Preclinical studies at Monash University and the University of Melbourne have demonstrated that BDM-E produces positive effects in retinopathy of prematurity, a model of eye disease. These studies have been extended to other laboratory eye disease models such as diabetic retinopathy and age-related macular degeneration. Supported by this work, the company has submitted a new provisional patent covering BDM-E analogues. This will further strengthen the patent position of BDM-E and enhance its attractiveness for out licensing or a sale in line with BioDiem’s strategy for this asset. The research results were presented in July 2012 at the International Society of Eye Research (ISER) meeting in Berlin, Germany.

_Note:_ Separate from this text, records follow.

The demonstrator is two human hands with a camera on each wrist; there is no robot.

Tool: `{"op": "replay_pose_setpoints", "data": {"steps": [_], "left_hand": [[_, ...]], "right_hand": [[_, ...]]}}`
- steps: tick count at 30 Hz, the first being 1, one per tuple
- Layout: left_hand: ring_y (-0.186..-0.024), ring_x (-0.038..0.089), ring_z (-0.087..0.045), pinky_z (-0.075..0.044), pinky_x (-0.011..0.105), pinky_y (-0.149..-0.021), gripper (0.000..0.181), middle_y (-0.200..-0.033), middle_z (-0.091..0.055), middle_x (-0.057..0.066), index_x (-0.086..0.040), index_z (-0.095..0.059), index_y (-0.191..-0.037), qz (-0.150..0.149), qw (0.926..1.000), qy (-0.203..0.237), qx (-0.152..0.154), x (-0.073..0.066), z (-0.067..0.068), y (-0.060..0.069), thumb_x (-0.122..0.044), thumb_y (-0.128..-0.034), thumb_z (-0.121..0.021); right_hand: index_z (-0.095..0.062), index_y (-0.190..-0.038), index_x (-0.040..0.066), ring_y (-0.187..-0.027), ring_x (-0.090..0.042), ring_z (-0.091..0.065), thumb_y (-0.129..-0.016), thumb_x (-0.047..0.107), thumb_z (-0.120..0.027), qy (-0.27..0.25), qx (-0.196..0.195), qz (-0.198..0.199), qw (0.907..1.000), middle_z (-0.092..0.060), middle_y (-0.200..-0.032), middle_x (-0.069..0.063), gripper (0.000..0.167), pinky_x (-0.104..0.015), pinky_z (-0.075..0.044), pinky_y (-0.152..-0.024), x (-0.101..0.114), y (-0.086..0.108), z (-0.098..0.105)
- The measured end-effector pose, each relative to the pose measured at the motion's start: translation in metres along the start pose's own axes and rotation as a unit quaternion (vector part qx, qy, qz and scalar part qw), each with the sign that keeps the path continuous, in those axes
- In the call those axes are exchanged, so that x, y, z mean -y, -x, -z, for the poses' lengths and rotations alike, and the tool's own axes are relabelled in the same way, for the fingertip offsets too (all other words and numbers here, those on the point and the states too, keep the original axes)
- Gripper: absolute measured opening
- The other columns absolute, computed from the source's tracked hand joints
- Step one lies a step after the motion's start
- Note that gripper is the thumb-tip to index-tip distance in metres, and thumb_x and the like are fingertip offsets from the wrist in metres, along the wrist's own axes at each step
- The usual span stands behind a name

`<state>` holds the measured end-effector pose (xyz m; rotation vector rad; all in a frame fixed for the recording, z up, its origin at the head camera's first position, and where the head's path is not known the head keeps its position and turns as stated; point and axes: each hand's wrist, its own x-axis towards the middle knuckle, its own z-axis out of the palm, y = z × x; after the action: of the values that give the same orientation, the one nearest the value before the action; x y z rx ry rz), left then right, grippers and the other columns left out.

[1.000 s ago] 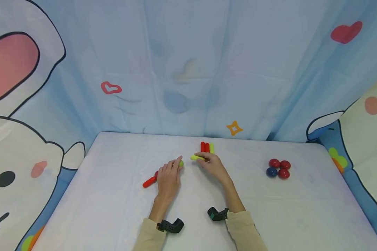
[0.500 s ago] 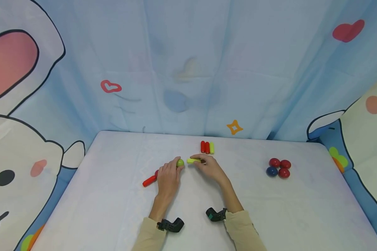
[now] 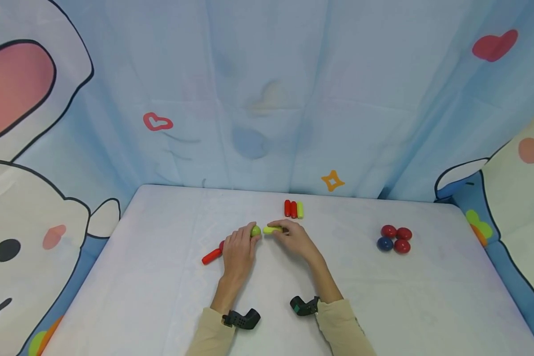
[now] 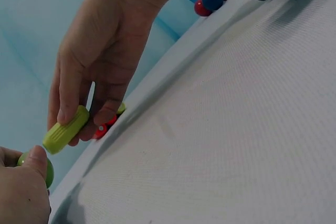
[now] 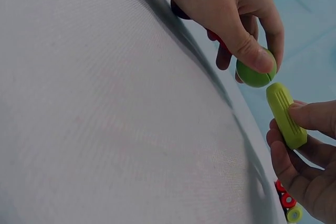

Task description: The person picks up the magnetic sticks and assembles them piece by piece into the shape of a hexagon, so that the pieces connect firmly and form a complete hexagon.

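My left hand (image 3: 239, 252) pinches a green ball (image 5: 252, 74) between thumb and fingers. Poking out on the other side of that hand are a red rod (image 3: 211, 256) and part of a red ball (image 3: 221, 245); the palm hides what lies between. In the right wrist view a dark ball (image 5: 179, 11) shows beneath the left hand. My right hand (image 3: 297, 240) holds a yellow-green ridged rod (image 5: 286, 116) by thumb and fingers. Its free end points at the green ball, a narrow gap away in the head view.
Two red rods (image 3: 287, 208) and a yellow-green rod (image 3: 300, 209) lie side by side near the back of the white table (image 3: 196, 306). Off to the right sit three red balls (image 3: 402, 246) and a blue ball (image 3: 384, 244), grouped together. A blue patterned curtain (image 3: 267, 123) hangs behind.
The right hand has brought the yellow-green rod leftward and slightly nearer the person, close to the green ball. Left fingers have shifted on the ball, leaving more of it showing.
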<state>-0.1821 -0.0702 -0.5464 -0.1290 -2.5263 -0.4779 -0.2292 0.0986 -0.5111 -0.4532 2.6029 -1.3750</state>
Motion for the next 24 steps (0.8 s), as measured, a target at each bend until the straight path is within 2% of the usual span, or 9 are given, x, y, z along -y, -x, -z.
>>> {"op": "replay_pose_setpoints", "data": {"steps": [5, 11, 15, 19, 24], "left_hand": [[-0.087, 0.019, -0.065, -0.047, 0.028, -0.073, 0.039, -0.105, -0.072, 0.002, -0.017, -0.060, -0.125, 0.004, 0.9999, 0.004, 0.015, 0.0001, 0.0011, -0.0001, -0.033, -0.0904, -0.066], [-0.089, 0.019, -0.065, -0.048, 0.030, -0.075, 0.040, -0.107, -0.071, 0.002, -0.016, -0.060, -0.125, -0.003, 1.0000, 0.001, 0.004, -0.0002, 0.0017, -0.0006, -0.033, -0.0903, -0.066], [-0.094, 0.022, -0.063, -0.048, 0.034, -0.080, 0.041, -0.113, -0.068, 0.004, -0.019, -0.057, -0.130, 0.016, 0.9998, 0.006, 0.008, -0.0015, 0.0028, 0.0001, -0.029, -0.0913, -0.066], [-0.098, 0.024, -0.061, -0.047, 0.038, -0.085, 0.045, -0.120, -0.063, 0.006, -0.027, -0.053, -0.136, 0.038, 0.9991, 0.008, 0.016, -0.0023, 0.0037, 0.0007, -0.023, -0.0922, -0.065], [-0.099, 0.025, -0.061, -0.048, 0.039, -0.085, 0.043, -0.121, -0.062, 0.007, -0.025, -0.055, -0.134, 0.039, 0.9991, 0.012, 0.014, -0.0019, 0.0025, 0.0013, -0.020, -0.0922, -0.065]], "right_hand": [[-0.068, -0.118, 0.007, -0.105, -0.026, -0.063, -0.093, 0.009, -0.062, 0.000, -0.008, -0.012, 0.9999, -0.067, -0.120, -0.012, 0.026, -0.042, -0.053, -0.094, 0.0024, 0.0013, -0.0011], [-0.067, -0.119, 0.005, -0.105, -0.028, -0.063, -0.093, 0.008, -0.060, -0.007, -0.003, 0.006, 1.0000, -0.067, -0.121, -0.014, 0.026, -0.043, -0.052, -0.094, 0.0066, 0.0018, -0.0030], [-0.065, -0.121, 0.005, -0.109, -0.030, -0.063, -0.094, 0.008, -0.059, -0.006, 0.002, -0.002, 1.0000, -0.067, -0.123, -0.015, 0.028, -0.044, -0.051, -0.097, 0.0066, 0.0021, -0.0035], [-0.063, -0.124, 0.005, -0.113, -0.033, -0.063, -0.095, 0.008, -0.059, -0.010, 0.000, -0.009, 0.9999, -0.066, -0.125, -0.016, 0.030, -0.045, -0.050, -0.099, 0.0041, 0.0021, -0.0015], [-0.062, -0.123, 0.003, -0.109, -0.031, -0.065, -0.094, 0.008, -0.059, -0.015, -0.006, -0.011, 0.9998, -0.067, -0.121, -0.016, 0.029, -0.043, -0.052, -0.096, 0.0001, 0.0021, 0.0010]]}}
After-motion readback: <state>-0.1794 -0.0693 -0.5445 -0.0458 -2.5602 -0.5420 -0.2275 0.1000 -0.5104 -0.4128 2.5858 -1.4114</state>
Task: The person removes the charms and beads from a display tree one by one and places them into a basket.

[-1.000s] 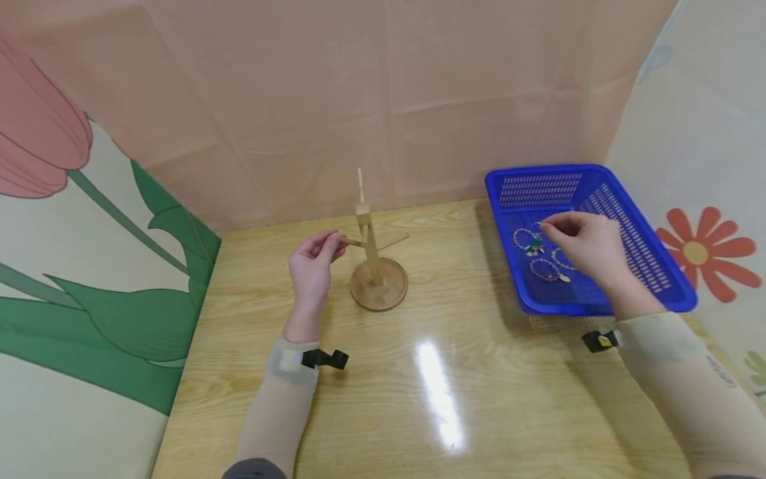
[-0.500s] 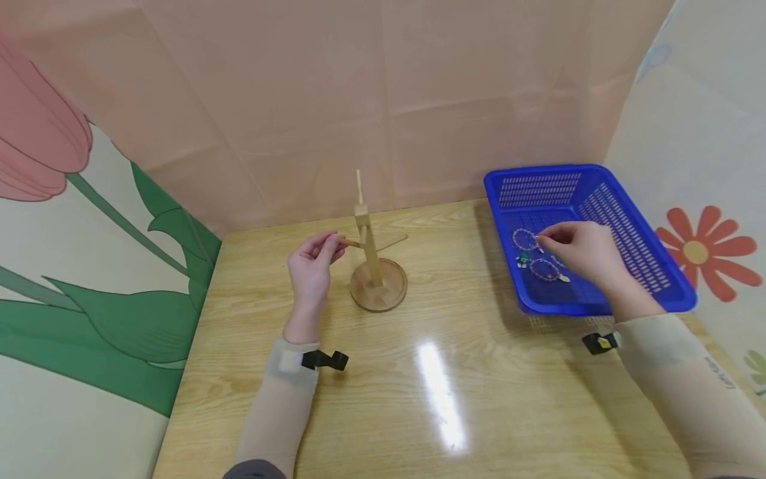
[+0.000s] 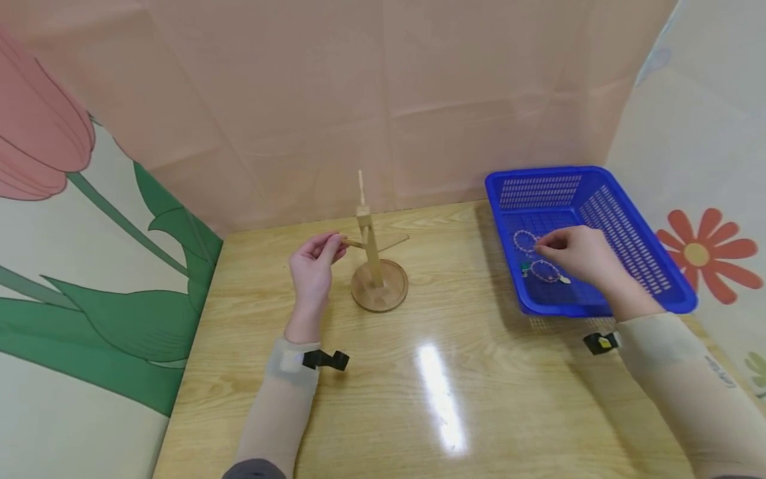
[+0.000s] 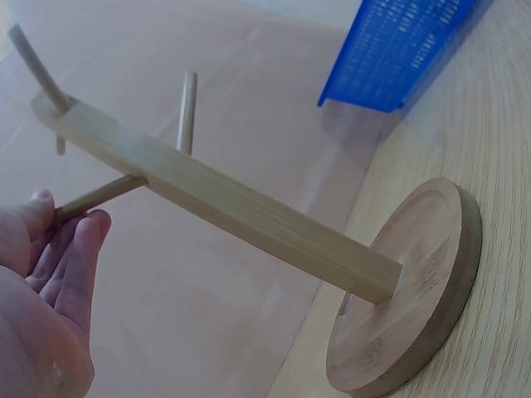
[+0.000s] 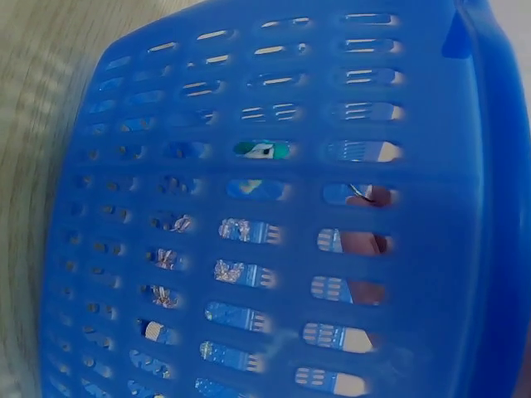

In May 2012, BioDiem announced a research agreement with the Foundation Fighting Blindness (FFB) in the United States. This further preclinical work is being conducted at the Kearn Family Center for the study of Retinal Degeneration, headed by Dr. Matthew LaVail at the University of California, San Francisco, and is testing BDM-E in a model of the inherited degenerative eye disorder RP. The study will help to evaluate the potential of BDM-E to treat retinitis pigmentosa and the spectrum of RP-like diseases in humans.

BioDiem’s strategy for BDM-E is to finalise its data package in preparation for sale or outlicensing. The strategic focus on vaccines and therapies for infectious diseases and specific cancers has meant the most appropriate way for BioDiem to extract value from BDM-E is via a high-value divestment. The current preclinical program with the FFB is in aid of this objective.